This study evaluated the behavior of an anaerobic expanded granular sludge bed system using different methylparaben (MPB) concentrations. The assay was conducted for 268 days and was divided into seven stages of operation, which included the starting stage and subsequent stages where the MPB concentration was increased. The inoculum that was used was a mixture of anaerobic granular sludge with flocculent active sludge that contained 21.7 g/L of total suspended solids and 17.4 g/L of volatile suspended solids, resulting in an organic content of approximately 80%. The MPB removals after applying concentrations of 300 mg/L, 500 mg/L and 1,000 mg/L during the different stages and adding glucose to the influent were 94 ± 2.4%, 84 ± 5.8% and 88 ± 7.4%, respectively. For phases without glucose, the results were 97.4 ± 0.4%, 96 ± 1.6% and 98.2 ± 0.3%, respectively. The results showed a high pollutant removal and good progress in terms of the physical and biological characteristics of the granular biomass, which showed no change in the presence of the compound or a concentration increase.

INTRODUCTION

The impact of wastewater and chemical pollution on the environment is an issue of global importance, primarily due to the large variety and quantity of compounds, many of which are toxic and discharged uncontrollably into the environment. In many cases, the impact of these compounds on the environment and human health is not clearly known (Brausch & Rand 2011).

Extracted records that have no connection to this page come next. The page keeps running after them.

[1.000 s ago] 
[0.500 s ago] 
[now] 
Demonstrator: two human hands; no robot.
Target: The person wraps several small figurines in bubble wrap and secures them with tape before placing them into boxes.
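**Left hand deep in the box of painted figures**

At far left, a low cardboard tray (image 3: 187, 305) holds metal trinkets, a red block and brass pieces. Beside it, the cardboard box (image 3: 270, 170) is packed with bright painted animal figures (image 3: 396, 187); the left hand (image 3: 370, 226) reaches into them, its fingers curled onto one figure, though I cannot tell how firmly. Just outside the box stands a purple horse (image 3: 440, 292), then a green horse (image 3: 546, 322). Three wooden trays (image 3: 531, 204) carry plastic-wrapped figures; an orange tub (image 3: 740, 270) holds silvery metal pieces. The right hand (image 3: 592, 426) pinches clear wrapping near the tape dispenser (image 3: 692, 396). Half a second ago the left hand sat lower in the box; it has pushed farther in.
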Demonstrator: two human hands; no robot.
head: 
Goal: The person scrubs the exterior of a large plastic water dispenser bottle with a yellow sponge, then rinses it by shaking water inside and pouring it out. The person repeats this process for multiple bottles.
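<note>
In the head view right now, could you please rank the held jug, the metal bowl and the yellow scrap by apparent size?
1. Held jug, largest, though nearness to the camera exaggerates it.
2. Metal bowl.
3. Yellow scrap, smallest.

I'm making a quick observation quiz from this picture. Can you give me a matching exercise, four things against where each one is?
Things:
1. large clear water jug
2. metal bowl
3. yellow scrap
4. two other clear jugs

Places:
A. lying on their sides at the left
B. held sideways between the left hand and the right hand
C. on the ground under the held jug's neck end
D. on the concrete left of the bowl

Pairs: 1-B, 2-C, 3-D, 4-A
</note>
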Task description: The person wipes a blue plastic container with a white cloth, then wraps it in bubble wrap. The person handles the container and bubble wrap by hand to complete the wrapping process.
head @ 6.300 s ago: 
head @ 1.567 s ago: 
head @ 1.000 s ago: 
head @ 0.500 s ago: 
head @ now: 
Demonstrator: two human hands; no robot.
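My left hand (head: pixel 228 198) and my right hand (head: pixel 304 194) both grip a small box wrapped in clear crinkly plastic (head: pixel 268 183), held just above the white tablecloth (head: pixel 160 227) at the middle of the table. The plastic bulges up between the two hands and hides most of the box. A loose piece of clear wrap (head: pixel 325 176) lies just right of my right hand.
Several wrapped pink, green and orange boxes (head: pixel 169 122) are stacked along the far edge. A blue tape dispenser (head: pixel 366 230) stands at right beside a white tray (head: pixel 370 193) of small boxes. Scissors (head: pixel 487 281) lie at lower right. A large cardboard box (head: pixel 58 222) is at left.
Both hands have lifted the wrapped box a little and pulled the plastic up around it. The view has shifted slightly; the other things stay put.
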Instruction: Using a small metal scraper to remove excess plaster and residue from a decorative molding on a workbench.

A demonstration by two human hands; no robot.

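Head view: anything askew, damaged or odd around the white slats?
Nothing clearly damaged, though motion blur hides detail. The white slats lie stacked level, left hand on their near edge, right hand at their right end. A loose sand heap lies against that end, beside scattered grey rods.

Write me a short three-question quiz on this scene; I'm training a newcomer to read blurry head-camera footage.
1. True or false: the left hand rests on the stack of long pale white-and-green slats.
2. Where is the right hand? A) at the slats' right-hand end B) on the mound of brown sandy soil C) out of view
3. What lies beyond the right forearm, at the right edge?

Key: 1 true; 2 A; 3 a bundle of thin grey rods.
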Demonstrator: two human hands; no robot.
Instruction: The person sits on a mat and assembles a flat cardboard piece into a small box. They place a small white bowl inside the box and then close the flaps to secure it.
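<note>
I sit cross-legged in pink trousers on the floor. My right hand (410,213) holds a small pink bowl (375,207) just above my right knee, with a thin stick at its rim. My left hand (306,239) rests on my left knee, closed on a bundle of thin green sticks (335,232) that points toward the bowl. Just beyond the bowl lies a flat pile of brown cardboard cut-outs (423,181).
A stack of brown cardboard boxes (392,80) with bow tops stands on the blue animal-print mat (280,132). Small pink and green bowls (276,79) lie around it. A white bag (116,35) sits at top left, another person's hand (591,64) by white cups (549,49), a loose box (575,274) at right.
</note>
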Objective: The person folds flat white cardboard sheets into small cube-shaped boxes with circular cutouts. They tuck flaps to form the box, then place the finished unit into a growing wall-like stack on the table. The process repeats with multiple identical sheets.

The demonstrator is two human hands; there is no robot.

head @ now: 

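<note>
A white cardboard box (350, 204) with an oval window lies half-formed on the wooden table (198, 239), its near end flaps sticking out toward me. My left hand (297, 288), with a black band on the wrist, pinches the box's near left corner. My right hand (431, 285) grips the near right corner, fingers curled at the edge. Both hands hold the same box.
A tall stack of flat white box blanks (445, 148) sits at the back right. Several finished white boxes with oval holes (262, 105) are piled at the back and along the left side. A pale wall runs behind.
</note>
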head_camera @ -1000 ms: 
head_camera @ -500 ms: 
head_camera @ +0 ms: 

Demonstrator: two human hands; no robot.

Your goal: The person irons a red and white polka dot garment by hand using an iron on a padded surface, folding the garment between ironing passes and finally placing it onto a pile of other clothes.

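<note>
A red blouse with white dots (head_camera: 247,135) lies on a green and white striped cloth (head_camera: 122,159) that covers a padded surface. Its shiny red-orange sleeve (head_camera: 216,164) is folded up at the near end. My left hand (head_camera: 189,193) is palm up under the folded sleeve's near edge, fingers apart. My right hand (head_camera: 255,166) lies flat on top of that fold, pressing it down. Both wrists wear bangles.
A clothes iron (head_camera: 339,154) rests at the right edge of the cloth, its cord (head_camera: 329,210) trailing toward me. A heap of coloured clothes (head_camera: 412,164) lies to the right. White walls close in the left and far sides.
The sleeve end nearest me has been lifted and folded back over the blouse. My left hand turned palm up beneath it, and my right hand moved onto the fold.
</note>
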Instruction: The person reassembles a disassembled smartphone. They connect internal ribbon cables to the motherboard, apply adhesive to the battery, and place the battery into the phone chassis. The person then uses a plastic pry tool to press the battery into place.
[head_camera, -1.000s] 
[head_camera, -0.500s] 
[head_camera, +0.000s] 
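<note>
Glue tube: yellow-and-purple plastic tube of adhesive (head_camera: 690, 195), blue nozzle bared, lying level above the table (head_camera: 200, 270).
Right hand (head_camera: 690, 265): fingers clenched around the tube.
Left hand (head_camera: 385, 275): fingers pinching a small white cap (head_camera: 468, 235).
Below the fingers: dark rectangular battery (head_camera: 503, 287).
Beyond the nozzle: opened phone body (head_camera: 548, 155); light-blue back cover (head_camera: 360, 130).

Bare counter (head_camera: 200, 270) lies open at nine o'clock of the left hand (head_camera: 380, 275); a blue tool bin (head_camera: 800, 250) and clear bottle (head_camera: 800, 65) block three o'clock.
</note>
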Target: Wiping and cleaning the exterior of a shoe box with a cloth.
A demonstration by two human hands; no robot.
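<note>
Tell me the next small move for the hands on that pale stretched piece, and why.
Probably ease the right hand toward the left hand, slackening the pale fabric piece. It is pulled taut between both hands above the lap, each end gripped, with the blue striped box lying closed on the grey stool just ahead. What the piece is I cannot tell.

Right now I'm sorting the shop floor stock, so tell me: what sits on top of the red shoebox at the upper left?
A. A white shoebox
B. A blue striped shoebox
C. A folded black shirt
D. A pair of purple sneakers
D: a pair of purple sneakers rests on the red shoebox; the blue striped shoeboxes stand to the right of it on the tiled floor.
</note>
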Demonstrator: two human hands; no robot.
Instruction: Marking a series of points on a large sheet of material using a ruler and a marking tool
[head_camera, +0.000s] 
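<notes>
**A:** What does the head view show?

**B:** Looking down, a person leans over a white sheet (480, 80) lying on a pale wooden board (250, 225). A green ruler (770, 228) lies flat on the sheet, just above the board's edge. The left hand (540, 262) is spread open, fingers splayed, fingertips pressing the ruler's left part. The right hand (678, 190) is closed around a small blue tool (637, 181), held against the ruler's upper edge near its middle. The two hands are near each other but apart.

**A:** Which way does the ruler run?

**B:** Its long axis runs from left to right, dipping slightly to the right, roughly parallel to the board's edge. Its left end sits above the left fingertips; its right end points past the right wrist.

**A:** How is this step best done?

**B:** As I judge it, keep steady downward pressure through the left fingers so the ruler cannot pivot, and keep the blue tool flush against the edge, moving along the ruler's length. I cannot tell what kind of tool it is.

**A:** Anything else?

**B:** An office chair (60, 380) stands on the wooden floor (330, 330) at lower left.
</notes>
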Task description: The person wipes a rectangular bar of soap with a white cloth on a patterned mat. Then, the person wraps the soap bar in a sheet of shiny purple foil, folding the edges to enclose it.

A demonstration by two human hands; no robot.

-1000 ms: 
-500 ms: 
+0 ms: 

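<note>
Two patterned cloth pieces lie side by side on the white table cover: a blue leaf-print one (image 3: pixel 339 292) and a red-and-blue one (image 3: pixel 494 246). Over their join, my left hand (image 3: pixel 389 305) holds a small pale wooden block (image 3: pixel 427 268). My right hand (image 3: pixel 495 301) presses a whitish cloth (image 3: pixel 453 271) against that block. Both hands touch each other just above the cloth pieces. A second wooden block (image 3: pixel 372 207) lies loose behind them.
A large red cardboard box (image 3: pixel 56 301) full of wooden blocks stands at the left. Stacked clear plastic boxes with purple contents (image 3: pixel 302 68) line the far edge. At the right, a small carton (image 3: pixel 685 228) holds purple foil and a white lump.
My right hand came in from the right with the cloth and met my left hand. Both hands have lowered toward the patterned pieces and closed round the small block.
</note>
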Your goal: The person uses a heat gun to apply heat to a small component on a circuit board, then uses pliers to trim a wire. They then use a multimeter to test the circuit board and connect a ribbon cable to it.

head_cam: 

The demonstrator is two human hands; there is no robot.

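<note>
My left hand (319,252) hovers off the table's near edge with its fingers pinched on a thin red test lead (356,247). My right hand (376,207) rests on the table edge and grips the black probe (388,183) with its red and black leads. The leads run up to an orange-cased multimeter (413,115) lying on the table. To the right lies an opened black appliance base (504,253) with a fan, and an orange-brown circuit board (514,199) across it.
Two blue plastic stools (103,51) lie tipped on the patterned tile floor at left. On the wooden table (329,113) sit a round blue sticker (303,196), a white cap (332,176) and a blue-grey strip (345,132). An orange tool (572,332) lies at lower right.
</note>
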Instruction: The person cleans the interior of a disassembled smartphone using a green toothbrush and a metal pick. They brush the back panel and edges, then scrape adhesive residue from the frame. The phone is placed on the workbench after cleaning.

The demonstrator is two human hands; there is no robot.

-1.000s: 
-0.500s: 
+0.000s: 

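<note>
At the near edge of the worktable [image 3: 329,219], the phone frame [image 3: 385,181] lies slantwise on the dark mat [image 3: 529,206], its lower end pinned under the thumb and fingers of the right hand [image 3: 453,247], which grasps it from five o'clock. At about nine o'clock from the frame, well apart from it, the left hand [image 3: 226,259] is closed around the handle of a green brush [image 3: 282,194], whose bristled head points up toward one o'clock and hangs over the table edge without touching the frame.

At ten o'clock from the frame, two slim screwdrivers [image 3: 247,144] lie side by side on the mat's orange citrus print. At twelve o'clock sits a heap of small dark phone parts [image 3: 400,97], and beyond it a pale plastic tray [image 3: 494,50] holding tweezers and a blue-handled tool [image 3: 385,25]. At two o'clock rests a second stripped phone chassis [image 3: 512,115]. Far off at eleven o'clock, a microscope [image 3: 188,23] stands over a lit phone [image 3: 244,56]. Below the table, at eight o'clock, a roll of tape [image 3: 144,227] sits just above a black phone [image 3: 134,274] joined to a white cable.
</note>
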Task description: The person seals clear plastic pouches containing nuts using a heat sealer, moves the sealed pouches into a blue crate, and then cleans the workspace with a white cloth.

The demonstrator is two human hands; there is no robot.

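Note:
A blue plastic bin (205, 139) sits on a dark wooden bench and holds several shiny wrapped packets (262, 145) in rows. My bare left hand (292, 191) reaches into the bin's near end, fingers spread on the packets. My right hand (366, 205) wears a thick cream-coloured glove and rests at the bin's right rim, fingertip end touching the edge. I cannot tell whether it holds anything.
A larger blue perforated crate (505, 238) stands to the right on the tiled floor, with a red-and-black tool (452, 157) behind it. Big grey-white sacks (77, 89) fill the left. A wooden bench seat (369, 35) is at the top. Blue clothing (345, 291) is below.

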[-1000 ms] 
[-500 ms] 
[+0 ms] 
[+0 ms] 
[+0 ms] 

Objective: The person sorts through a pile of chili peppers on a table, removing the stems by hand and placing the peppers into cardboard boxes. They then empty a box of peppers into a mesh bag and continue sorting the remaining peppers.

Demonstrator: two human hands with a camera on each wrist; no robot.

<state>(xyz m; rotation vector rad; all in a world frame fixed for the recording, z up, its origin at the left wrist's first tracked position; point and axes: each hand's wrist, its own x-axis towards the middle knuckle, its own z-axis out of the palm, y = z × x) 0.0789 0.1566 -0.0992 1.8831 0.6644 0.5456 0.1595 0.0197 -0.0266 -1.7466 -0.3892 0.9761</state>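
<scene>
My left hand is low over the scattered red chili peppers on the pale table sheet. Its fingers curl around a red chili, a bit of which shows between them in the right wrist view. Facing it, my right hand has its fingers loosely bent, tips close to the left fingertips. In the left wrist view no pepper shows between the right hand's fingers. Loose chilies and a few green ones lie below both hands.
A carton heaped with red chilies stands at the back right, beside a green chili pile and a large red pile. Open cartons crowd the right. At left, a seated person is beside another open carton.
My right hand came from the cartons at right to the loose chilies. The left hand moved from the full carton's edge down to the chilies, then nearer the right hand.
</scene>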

Parabens are a type of personal care products that are widely used as preservatives. Parabens are esters of 4-hydroxybenzoic acid and are anti-microbial agents that are used in cosmetics, toiletries, pharmaceuticals and food (Brausch & Rand 2011) due to their broad spectrum of activity against molds and yeasts (Aubert et al. 2012). These compounds are released continuously into urban wastewater at relatively high levels (González-Mariño et al. 2011). The presence of these compounds has been reported at concentrations of nanograms per litre in surface water samples (González-Mariño et al. 2011; Brausch & Rand 2011). In raw and treated wastewater, average values of 4,200 ng/L and 25 ng/L have been measured, respectively (González-Mariño et al. 2011).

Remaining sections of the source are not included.